(DESCRIPTION OF THE TASK) Pictures in the data below are not part of the copy; transcribe everything else exactly.
*** Begin section ***
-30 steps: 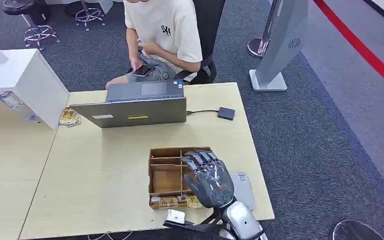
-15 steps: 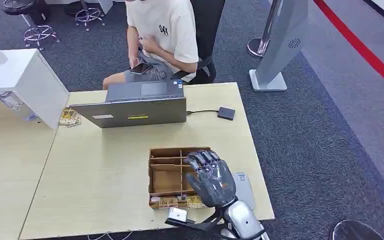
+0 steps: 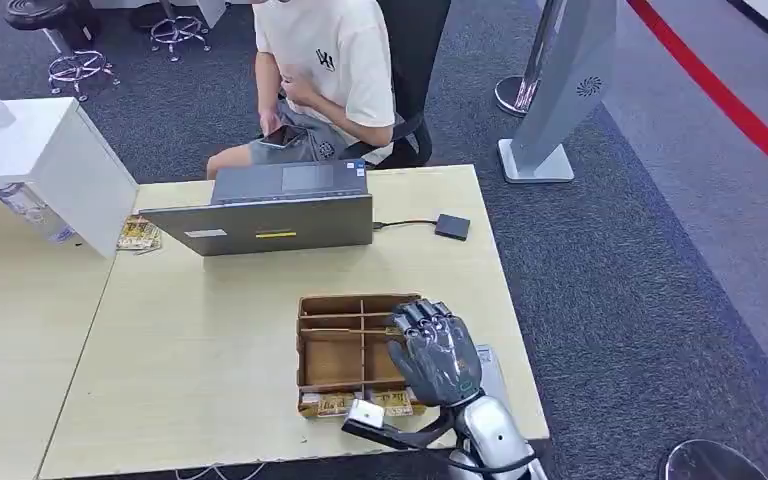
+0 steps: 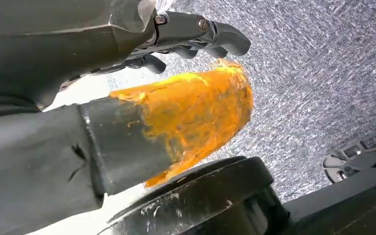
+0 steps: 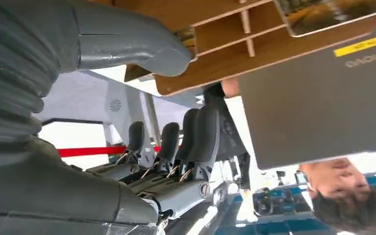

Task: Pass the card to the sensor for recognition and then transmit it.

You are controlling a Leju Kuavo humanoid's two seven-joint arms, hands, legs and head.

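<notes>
Above the right-hand compartments of the wooden tray (image 3: 332, 345): the right hand (image 3: 435, 352), palm down, fingers (image 5: 196, 132) spread apart from the thumb and pointing toward the tray's far wall, holding nothing. In the tray's narrow front slot, on the robot's side: the card (image 3: 325, 404), lying flat among a few other printed ones (too small to read), long axis along the tray's front wall and so crosswise to the hand's fingers. Seems to lie back from the fingertips, level with the heel of the hand and a little toward the tray's left, so calling for a draw-back toward the tray's near edge before any pinch. Just beside the tray's right wall, partly hidden by the hand: a flat grey pad (image 3: 490, 375), judged to be the sensor, near enough for a short sideways carry afterwards. Well apart from the tray, over grey carpet: the left hand (image 4: 142, 88), orange-smeared thumb and dark fingers apart, nothing between them. Plainly the right hand's job, being directly over the tray. Beyond the tray's far wall: a laptop (image 3: 270, 215), and past that a seated person (image 3: 325, 70) with a phone. Step in hand, by judgement: reaching for the card, pick not yet made, 2 steps ahead (sensor pass, then handover).
</notes>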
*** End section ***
(WRITTEN SOLUTION)
-30 steps: 
-15 steps: 
+0 steps: 
+0 steps: 
+0 steps: 

Task: Pass the card to the sensor for recognition and then transmit it.

You are controlling a Leju Kuavo humanoid's two seven-joint arms, hands, legs and head.

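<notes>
Above the right-hand compartments of the wooden tray (image 3: 332, 345): the right hand (image 3: 435, 352), palm down, fingers (image 5: 196, 132) spread apart from the thumb and pointing toward the tray's far wall, holding nothing. In the tray's narrow front slot, on the robot's side: the card (image 3: 325, 404), lying flat among a few other printed ones (too small to read), long axis along the tray's front wall and so crosswise to the hand's fingers. Seems to lie back from the fingertips, level with the heel of the hand and a little toward the tray's left, so calling for a draw-back toward the tray's near edge before any pinch. Just beside the tray's right wall, partly hidden by the hand: a flat grey pad (image 3: 490, 375), judged to be the sensor, near enough for a short sideways carry afterwards. Well apart from the tray, over grey carpet: the left hand (image 4: 142, 88), orange-smeared thumb and dark fingers apart, nothing between them. Plainly the right hand's job, being directly over the tray. Beyond the tray's far wall: a laptop (image 3: 270, 215), and past that a seated person (image 3: 325, 70) with a phone. Step in hand, by judgement: reaching for the card, pick not yet made, 2 steps ahead (sensor pass, then handover).
</notes>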

No further work remains on this exercise.